# Converting PyTorch to TensorFlow Lite for xCORE Using ONNX

ONNX is an open format built to represent machine learning models. We can convert from PyTorch to ONNX, then from ONNX to TensorFlow, then from TensorFlow to TensorFlow Lite, and finally, run it through xformer to optimise it for xCORE.
Ensure that you have installed Python 3.8 and have the installed requirements.txt

## Import PyTorch Model

For this example, we use mobilenet_v2.

In [1]:
import torch

pytorch_model = torch.hub.load('pytorch/vision:v0.10.0', 'mobilenet_v2', pretrained=True)

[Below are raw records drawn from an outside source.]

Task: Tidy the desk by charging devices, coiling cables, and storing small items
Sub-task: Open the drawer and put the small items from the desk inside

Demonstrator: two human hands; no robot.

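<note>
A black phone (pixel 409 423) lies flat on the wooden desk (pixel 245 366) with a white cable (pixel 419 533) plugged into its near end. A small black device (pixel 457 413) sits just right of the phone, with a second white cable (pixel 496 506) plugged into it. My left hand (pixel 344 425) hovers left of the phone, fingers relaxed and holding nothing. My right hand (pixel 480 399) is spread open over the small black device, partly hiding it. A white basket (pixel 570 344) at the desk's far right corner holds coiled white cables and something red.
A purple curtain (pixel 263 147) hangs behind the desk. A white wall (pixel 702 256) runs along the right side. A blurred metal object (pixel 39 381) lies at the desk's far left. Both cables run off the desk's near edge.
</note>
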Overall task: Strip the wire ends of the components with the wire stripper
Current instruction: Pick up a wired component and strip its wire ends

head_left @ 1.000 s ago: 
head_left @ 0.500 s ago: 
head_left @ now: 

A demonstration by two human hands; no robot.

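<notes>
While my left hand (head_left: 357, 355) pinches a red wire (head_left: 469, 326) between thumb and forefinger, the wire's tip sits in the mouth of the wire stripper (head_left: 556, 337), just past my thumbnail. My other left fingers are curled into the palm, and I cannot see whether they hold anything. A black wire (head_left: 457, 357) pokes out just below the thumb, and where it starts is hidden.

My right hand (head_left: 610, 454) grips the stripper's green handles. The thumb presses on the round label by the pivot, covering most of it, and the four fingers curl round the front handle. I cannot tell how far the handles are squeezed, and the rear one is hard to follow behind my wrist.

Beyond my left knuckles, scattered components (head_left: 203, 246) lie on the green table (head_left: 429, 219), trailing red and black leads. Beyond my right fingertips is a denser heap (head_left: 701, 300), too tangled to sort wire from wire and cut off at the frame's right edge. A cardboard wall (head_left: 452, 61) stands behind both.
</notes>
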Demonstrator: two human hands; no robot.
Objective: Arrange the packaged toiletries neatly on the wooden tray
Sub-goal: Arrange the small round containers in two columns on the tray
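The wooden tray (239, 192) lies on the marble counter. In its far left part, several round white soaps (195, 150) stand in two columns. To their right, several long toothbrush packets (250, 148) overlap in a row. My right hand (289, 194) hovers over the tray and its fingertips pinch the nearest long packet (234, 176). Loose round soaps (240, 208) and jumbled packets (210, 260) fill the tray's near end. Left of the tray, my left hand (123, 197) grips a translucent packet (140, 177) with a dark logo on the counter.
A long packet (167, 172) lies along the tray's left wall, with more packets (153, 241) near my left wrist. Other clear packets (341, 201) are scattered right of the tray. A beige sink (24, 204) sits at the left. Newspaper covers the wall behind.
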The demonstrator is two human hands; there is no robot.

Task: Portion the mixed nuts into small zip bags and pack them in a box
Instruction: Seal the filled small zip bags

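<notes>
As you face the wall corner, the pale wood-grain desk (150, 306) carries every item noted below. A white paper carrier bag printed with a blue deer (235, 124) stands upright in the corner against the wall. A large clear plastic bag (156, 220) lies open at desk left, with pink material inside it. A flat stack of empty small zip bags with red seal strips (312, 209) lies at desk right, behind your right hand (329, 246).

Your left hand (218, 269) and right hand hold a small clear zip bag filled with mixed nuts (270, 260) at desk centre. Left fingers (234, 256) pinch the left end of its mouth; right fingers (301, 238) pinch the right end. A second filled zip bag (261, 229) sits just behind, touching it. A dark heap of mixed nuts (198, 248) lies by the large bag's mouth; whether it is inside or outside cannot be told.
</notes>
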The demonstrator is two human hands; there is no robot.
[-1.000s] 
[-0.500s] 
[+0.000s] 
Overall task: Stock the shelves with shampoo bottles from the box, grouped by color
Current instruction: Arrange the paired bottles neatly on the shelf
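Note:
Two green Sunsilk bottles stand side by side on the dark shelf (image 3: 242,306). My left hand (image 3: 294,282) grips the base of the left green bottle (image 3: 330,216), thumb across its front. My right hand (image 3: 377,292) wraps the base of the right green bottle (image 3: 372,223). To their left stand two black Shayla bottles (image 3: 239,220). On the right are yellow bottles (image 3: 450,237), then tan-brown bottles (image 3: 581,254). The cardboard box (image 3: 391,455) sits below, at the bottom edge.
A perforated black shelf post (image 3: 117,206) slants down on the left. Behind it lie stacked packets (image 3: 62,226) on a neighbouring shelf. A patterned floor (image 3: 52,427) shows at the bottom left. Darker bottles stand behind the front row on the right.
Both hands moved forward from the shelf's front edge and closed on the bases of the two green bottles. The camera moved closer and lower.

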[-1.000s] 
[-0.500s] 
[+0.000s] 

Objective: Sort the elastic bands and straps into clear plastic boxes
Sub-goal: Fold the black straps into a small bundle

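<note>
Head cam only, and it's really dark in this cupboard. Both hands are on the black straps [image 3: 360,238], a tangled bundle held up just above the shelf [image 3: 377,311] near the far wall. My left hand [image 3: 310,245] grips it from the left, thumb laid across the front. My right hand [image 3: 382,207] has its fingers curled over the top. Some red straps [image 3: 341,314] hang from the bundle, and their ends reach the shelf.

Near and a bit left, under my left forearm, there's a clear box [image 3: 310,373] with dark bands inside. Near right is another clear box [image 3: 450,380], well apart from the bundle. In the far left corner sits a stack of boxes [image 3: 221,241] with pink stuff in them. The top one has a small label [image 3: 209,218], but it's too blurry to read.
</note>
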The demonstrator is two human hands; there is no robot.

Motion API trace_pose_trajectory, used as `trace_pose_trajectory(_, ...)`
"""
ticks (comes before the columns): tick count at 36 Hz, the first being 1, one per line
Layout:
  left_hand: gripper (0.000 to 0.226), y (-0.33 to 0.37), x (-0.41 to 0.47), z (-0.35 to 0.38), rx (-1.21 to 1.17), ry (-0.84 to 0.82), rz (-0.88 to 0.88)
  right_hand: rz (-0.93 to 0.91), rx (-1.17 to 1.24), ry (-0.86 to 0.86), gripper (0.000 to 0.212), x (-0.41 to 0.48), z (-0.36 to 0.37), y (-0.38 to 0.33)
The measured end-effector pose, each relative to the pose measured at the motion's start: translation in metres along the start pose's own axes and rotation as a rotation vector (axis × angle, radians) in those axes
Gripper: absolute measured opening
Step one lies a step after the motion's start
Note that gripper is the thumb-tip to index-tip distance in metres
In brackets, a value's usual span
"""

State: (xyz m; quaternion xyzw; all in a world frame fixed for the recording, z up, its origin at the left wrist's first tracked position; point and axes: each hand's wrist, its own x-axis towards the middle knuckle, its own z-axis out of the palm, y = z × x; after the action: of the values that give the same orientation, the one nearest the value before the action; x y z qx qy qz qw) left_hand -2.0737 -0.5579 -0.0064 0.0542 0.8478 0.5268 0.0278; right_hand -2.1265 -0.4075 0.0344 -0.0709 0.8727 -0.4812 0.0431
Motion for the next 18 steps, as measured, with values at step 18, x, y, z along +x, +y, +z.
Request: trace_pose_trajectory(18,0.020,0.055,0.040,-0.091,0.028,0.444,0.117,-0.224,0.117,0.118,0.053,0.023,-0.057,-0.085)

# Switch the model to eval mode
pytorch_model.eval()

Using cache found in /Users/salmankhan/.cache/torch/hub/pytorch_vision_v0.10.0


MobileNetV2(
  (features): Sequential(
    (0): ConvBNActivation(
      (0): Conv2d(3, 32, kernel_size=(3, 3), stride=(2, 2), padding=(1, 1), bias=False)
      (1): BatchNorm2d(32, eps=1e-05, momentum=0.1, affine=True, track_running_stats=True)
      (2): ReLU6(inplace=True)
    )
    (1): InvertedResidual(
      (conv): Sequential(
        (0): ConvBNActivation(
          (0): Conv2d(32, 32, kernel_size=(3, 3), stride=(1, 1), padding=(1, 1), groups=32, bias=False)
          (1): BatchNorm2d(32, eps=1e-05, momentum=0.1, affine=True, track_running_stats=True)
          (2): ReLU6(inplace=True)
        )
        (1): Conv2d(32, 16, kernel_size=(1, 1), stride=(1, 1), bias=False)
        (2): BatchNorm2d(16, eps=1e-05, momentum=0.1, affine=True, track_running_stats=True)
      )
    )
    (2): InvertedResidual(
      (conv): Sequential(
        (0): ConvBNActivation(
          (0): Conv2d(16, 96, kernel_size=(1, 1), stride=(1, 1), bias=False)
          (1): BatchNorm2d(96, eps=1e-05, momen

### Run inference on model (to test)

In [2]:
# Download an image to test against
import urllib
url, filename = ("https://github.com/pytorch/hub/raw/master/images/dog.jpg", "dog.jpg")
try: urllib.URLopener().retrieve(url, filename)
except: urllib.request.urlretrieve(url, filename)

In [3]:
# Download Image Labels
!wget https://raw.githubusercontent.com/pytorch/hub/master/imagenet_classes.txt

--2023-03-28 18:20:48--  https://raw.githubusercontent.com/pytorch/hub/master/imagenet_classes.txt
Resolving raw.githubusercontent.com (raw.githubusercontent.com)... 185.199.109.133, 185.199.108.133, 185.199.110.133, ...
Connecting to raw.githubusercontent.com (raw.githubusercontent.com)|185.199.109.133|:443... connected.
HTTP request sent, awaiting response... 200 OK
Length: 10472 (10K) [text/plain]
Saving to: ‘imagenet_classes.txt.18’


2023-03-28 18:20:49 (14.0 MB/s) - ‘imagenet_classes.txt.18’ saved [10472/10472]



In [4]:
# Read the categories
with open("imagenet_classes.txt", "r") as f:
    categories = [s.strip() for s in f.readlines()]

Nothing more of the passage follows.